Everything about The Last Black Man in San Francisco, a stirring film about the changing dynamics of its titular American city, was under-appreciated, including its score by composer Emile Mosseri. The score is big and majestic, employing everything from sweeping strings to saxophones to a choir. In the piece above, local San Francisco singer Michael Marshall, perhaps best known for singing the chorus on the hip hop song “I Got 5 On It,” provides a stirring rendition of “San Francisco (Be Sure to Wear Flowers in Your Hair).”

Watchmen

When to listen: When you find your old Halloween mask in the closet

The best original TV score of the year, Trent Reznor and Atticus Ross’ music for HBO’s Watchmen tugs at every theme the drama series explores: legacy, racial injustice, trauma, and love. It weaved a sonic tapestry for the many faceless characters in the series, becoming, in its own way, yet another mask behind which they hid themselves from the world. There is no moment big or small to which the Watchmen score wouldn’t add profound emotion.

Avengers: Endgame

When to listen: At the gym

While the Marvel cinematic universe has at times been criticized for its forgettable musical score, Alan Silvestri’s “Avengers” theme helped put a huge exclamation point on the epic superhero saga.

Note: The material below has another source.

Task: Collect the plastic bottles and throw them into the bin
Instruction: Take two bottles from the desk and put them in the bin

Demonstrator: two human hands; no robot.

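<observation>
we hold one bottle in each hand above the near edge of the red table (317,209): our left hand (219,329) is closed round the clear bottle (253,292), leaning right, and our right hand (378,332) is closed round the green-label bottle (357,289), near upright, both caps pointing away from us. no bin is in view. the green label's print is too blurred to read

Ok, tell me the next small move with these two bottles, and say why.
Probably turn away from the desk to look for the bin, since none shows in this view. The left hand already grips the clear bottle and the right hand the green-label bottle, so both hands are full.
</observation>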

His best moment was on the track “Portals,” which plays during the climactic battle of Avengers: Endgame. It’ll make you want to push just a little bit harder.

Euphoria

When to listen: When you’re not cool and want to feel cool

The original score by English singer-producer Labrinth on HBO’s Euphoria was quietly one of the year’s best. Your thoughts on the dark, explicit high-school drama may vary, but Labrinth’s music helped imbue the series with a distinct style. The track above seamlessly meshes ghostly vocals, hip-hop beats, and a fierce piano to create something that sounds completely new.

1917

When to listen: Finding the courage to move forward after stubbing your toe

 

The piece above, composed by Thomas Newman, accompanies one of the film’s most jaw-dropping sequences, as we follow a British soldier during World War I running at night through the ruins of a French town, lit orange by the raging fires just beyond its wall. Bonus points that it reminds me so much of parts of “Rivendell” from Howard Shore’s transcendent Lord of the Rings score.

Game of Thrones

When to listen: Trying to finish a project right at the buzzer

 

The unsung hero of the final season of Game of Thrones was not Jon Snow or Arya Stark—it was the piano. Ramin Djawadi’s orchestral score on the HBO fantasy show was always great, but it was at its best when it mixed in eerie, minimalist pieces like the piano- and cello-heavy one above, when all hope for our heroes seemed lost until (spoilers!) Arya leapt out of the darkness to slay the Night King.

Joker

When to listen: When you’re on your dread-filled march to depravity

 

Any score that makes generous use of the timpani will automatically make our list. Icelandic composer Hildur Gudnadottir, who also made the music for HBO’s Chernobyl, may have been the most widely admired part of this year’s divisive Joker movie (perhaps other than Joaquin Phoenix’s performance as the demented clown). The score really does sound like what it might feel like to slowly morph into a notoriously deranged comic book villain. Just don’t listen for too long.

The Mandalorian

When to listen: When you wish there was a Baby Yoda to go save (your commute to work)

Critics have compared The Mandalorian to a Western, and that’s no more apparent than in the Disney+ show’s Ennio Morricone-inspired score by Ludwig Goransson. It’s perfect for when you’re embarking on an adventure—or maybe just going to the grocery store.

The Irishman

When to listen: In the shower

In the mood to ponder your mortality and the futility of all existence? Thinking about who, if anyone, will remember you when you’re gone? Boy, have we got the score (and movie) for you! Robbie Robertson’s harmonica- and guitar-heavy score for the Martin Scorsese mob epic makes us want to stare off into space and wonder if we’ve done enough to truly make a mark during our time on Earth.